## WHAT YOU ARE ASKED TO DO:
Write out all of the data exactly as it appears.

## DATA BELOW:
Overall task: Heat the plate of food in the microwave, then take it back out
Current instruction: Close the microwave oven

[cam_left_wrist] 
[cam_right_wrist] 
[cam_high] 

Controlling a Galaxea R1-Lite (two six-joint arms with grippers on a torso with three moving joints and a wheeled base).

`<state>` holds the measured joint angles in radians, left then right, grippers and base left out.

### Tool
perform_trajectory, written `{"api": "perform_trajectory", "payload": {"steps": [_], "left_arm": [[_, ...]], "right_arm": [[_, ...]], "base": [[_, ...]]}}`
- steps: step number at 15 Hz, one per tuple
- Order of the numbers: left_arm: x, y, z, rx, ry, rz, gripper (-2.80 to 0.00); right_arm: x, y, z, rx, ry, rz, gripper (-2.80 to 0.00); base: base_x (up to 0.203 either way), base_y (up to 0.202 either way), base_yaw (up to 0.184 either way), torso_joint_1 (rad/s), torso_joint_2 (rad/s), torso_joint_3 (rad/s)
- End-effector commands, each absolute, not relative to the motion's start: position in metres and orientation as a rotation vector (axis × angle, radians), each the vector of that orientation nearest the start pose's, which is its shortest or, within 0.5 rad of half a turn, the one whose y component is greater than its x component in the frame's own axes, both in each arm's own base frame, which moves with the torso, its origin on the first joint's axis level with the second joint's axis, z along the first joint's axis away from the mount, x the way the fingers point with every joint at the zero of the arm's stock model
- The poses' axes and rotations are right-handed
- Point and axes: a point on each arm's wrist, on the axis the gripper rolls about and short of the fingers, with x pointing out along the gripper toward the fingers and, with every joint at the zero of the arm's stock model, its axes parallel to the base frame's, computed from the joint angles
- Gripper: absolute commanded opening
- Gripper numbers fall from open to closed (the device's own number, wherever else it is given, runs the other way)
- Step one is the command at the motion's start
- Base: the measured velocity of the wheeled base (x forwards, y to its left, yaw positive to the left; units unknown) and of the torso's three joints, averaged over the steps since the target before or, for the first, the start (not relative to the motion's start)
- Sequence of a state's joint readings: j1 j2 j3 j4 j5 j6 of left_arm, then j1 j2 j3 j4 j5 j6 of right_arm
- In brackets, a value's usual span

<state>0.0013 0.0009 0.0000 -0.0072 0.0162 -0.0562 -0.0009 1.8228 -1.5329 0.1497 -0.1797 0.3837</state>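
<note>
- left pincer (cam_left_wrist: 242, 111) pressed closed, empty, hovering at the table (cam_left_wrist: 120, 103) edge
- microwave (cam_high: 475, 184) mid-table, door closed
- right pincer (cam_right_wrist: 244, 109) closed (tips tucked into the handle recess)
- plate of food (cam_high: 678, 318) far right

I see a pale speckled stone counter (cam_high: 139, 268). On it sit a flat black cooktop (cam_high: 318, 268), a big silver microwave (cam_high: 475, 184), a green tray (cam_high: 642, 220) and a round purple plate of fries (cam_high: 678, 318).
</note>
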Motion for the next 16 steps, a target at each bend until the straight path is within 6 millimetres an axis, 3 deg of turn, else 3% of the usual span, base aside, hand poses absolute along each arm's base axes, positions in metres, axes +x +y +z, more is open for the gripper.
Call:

## SOLUTION FOR THIS TASK:
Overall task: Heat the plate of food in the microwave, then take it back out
Current instruction: Close the microwave oven

[cam_left_wrist] 
[cam_right_wrist] 
[cam_high] 

Controlling a Galaxea R1-Lite (two six-joint arms with grippers on a torso with three moving joints and a wheeled base).

`<state>` holds the measured joint angles in radians, left then right, grippers and base left out.

### Tool
perform_trajectory, written `{"api": "perform_trajectory", "payload": {"steps": [_], "left_arm": [[_, ...]], "right_arm": [[_, ...]], "base": [[_, ...]]}}`
- steps: step number at 15 Hz, one per tuple
- Order of the numbers: left_arm: x, y, z, rx, ry, rz, gripper (-2.80 to 0.00); right_arm: x, y, z, rx, ry, rz, gripper (-2.80 to 0.00); base: base_x (up to 0.203 either way), base_y (up to 0.202 either way), base_yaw (up to 0.184 either way), torso_joint_1 (rad/s), torso_joint_2 (rad/s), torso_joint_3 (rad/s)
- End-effector commands, each absolute, not relative to the motion's start: position in metres and orientation as a rotation vector (axis × angle, radians), each the vector of that orientation nearest the start pose's, which is its shortest or, within 0.5 rad of half a turn, the one whose y component is greater than its x component in the frame's own axes, both in each arm's own base frame, which moves with the torso, its origin on the first joint's axis level with the second joint's axis, z along the first joint's axis away from the mount, x the way the fingers point with every joint at the zero of the arm's stock model
- The poses' axes and rotations are right-handed
- Point and axes: a point on each arm's wrist, on the axis the gripper rolls about and short of the fingers, with x pointing out along the gripper toward the fingers and, with every joint at the zero of the arm's stock model, its axes parallel to the base frame's, computed from the joint angles
- Gripper: absolute commanded opening
- Gripper numbers fall from open to closed (the device's own number, wherever else it is given, runs the other way)
- Step one is the command at the motion's start
- Base: the measured velocity of the wheeled base (x forwards, y to its left, yaw positive to the left; units unknown) and of the torso's three joints, averaged over the steps since the target before or, for the first, the start (not relative to the motion's start)
- Sequence of a state's joint readings: j1 j2 j3 j4 j5 j6 of left_arm, then j1 j2 j3 j4 j5 j6 of right_arm
- In brackets, a value's usual span

<state>0.0013 0.0009 0.0000 -0.0072 0.0162 -0.0562 -0.0009 1.8228 -1.5329 0.1497 -0.1797 0.3837</state>
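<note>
- left pincer (cam_left_wrist: 242, 111) pressed closed, empty, hovering at the table (cam_left_wrist: 120, 103) edge
- microwave (cam_high: 475, 184) mid-table, door closed
- right pincer (cam_right_wrist: 244, 109) closed (tips tucked into the handle recess)
- plate of food (cam_high: 678, 318) far right

I see a pale speckled stone counter (cam_high: 139, 268). On it sit a flat black cooktop (cam_high: 318, 268), a big silver microwave (cam_high: 475, 184), a green tray (cam_high: 642, 220) and a round purple plate of fries (cam_high: 678, 318).
</note>
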Motion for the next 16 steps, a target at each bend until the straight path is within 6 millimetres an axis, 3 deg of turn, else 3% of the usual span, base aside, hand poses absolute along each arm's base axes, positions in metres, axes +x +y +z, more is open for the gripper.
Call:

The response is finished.